Они говорили (мы это утверждаем и при необходимости можем в этом поклясться) о Франции, которую славная битва спасла от нашествия. Это помогало им справиться с горем и угрызениями совести. Нет никакого сомнения, что они сознавали свои ошибки, раскаивались в том, что предали единство.
Весь этот пассаж звучит фальшиво. Почему? Прежде всего потому, что кажется вымученным. Мишле этот сюжет не очень интересен, потому что он, в отличие от Ламартина и античных историков, служивших ему образцом, Фукидида или Тацита, не любил вкладывать в уста исторических персонажей пространные речи. Тем не менее Мишле чувствует себя обязанным включить этот эпизод в свою историю: иначе как объяснить это резкое вмешательство вымышленного читателя, чья реплика поставлена в кавычки? Насколько мне известно, в «Истории Французской революции» это случай уникальный, хотя вообще Мишле часто ведет подразумеваемый диалог с читателем, собственным двойником. Ответ, тоже единственный в своем роде, звучит поразительно грубо: автор обрывает читателя с величайшей бесцеремонностью. Читатели, по крайней мере те, которые способны задать такой вопрос, недостойны общества этих великих людей, своих отцов, которым они стольким обязаны. Мишле, знающий описываемую эпоху изнутри и гордящийся пониманием всех побуждений своих персонажей, знает ответ и милостиво его сообщает. Но поскольку в конечном счете никакими доказательствами своих слов он не располагает и исходит из догадок, а вернее, из логики своего понимания Жиронды и жирондистов (так, он единственный утверждает, что накануне смерти жирондисты могли радоваться победам французской армии), ему приходится компенсировать бездоказательность максимальной торжественностью: «Мы это утверждаем и при необходимости можем в этом поклясться». Мало того, что он в этом месте начинает именовать себя во множественном числе — что для него вообще нехарактерно669
, — он еще и объявляет самого себя свидетелем и гарантом: он готов поклясться. Этот прием тоже уникален для книги Мишле: как правило, если он даже не дает точных ссылок на источники (хотя вообще его круг чтения огромен, причем читал он гораздо более внимательно, чем Ламартин), он, как всякий историк, опирается на документы670. Насколько мне известно, формулу «можем в этом поклясться» он употребляет еще только один раз в весьма сходном контексте, когда впервые касается великого противостояния жирондистов и монтаньяров и пытается доказать, что и те и другие были превосходными республиканцами. Если он сохранил в книге описание последнего банкета жирондистов, значит, ему казалось, что эта сцена лучше, чем рассказ о суде над ними или об их казни, позволяет в последний раз заглянуть им в душу, так что финальные слова жирондистов об их предшествующих деяниях, судя по всему, совпадают с той оценкой, какую дает им Мишле:Основатели Республики, достойные всеобщего признания за то, что призвали к крестовому походу 1792 года и пожелали даровать свободу всему земному шару, они были обязаны искупить свои прегрешения 1793 года, чтобы заслужить бессмертие.

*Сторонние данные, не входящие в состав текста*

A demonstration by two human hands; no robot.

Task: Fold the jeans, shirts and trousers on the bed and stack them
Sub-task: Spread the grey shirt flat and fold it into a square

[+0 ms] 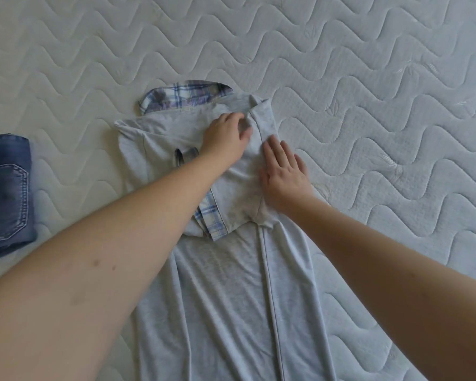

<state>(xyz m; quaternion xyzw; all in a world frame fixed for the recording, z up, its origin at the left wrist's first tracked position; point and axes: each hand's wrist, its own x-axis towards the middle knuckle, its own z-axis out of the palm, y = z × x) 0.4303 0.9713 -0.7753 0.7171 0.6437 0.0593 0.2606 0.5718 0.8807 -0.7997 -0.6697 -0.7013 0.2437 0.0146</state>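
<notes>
- Grey shirt (231, 284) is lying face-down mid-bed, spreading from the bed's centre toward the near edge; plaid collar (182, 96) is pointing at the far edge, hem is running out of view at the near edge.
- Long axis is running far-to-near, tilting slightly so the collar end sits a little left of the hem end.
- Right sleeve and side panel are already lying folded inward over the back; a plaid cuff (212, 218) is showing at the lower end of that folded part.
- Left hand (227, 137) is resting on the upper back near the collar, fingers curling loosely into the cloth; cannot tell whether this grip is really pinching fabric or just pressing.
- Right hand (283, 174) is lying flat, fingers straight, pressing the folded panel down just beside the left hand; nothing is being held in it.
- Step in hand, as I judge it: smoothing the first side fold of the shirt.
- Next move is likely calling for folding the left side in to match, then bringing the hem up toward the collar.
- Folded jeans (6, 193) are sitting at the bed's left edge, well apart from the shirt; stacking is not yet done.
- Quilted bed (368, 78) is carrying everything.
</notes>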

Итак, в период между 1847 и 1853 годами, между публикациями «Истории жирондистов» Ламартина и «Истории Французской революции» Мишле, благодаря им, а равно и триумфу пьесы Дюма и Маке, последний банкет жирондистов сделался своего рода национальным революционным мифом, частью общего образного фонда. Таковым он и остался для одного-двух, быть может трех поколений, пока постепенно не забылся. Та же самая судьба, могут мне сказать, постигла и всю группу жирондистов. И да и нет. Дело в том, что история «легенды о жирондистах», если употребить название старой книги Эдмона Бире, не совпадает с историей последнего банкета: с одной стороны, политический миф о жирондистах возник раньше и, разумеется, более разветвлен и сложен; с другой стороны, как мы увидим, убежденные защитники памяти и политических традиций жирондистов восстали против того, что они считали вымыслом.